2. Proceed if suspicion is determined during the first stage inspection

3. When switching from the current screen to the next screen, it is easy to check the defects of each module with the camera received image. Using the screen transition animation, the exact location of the defective module is determined by applying the screen transition animation step 1 inspection method.

(Compare histogram)

- Histogram calculation of the displayed original image

- Calculation of the histogram of the image displayed on the photographed and flattened LED digital signage

- The point with the highest similarity is calculated by shifting the bins of the histogram.

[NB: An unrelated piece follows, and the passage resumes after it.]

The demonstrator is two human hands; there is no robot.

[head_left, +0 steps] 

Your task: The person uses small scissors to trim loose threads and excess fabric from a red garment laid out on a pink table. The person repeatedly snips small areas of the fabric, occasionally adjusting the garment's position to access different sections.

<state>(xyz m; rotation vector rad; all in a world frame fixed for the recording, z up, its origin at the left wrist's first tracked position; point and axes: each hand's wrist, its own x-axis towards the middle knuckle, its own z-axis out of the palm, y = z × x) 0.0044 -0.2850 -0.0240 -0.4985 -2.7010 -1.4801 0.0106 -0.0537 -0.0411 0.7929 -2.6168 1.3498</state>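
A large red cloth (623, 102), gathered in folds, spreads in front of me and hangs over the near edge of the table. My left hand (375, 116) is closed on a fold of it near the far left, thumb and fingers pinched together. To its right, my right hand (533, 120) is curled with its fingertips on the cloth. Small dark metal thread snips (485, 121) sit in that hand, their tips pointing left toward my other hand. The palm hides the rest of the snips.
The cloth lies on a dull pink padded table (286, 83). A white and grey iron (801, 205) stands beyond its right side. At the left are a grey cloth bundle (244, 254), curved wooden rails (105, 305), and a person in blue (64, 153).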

- Histogram similarity calculation

(Calculation of feature points)

- Extraction of feature points from the original image

- Extraction of feature points of the image displayed on the photographed and flattened LED digital signage

- Review whether there is a matching over a threshold value through feature point matching between two images

- Calculation of similarity based on feature points based on review values

(setting of threshold)

- Image histogram/feature point extraction based on camera images collected in various environments before shipment

- Finding the average/variance of image similarity (histogram/feature points) of modules without defects

- Set the distance of variance *n Gaussian as a threshold value based on the mean

(Determination of module failure)

The final similarity is calculated using the histogram and the feature point matching result.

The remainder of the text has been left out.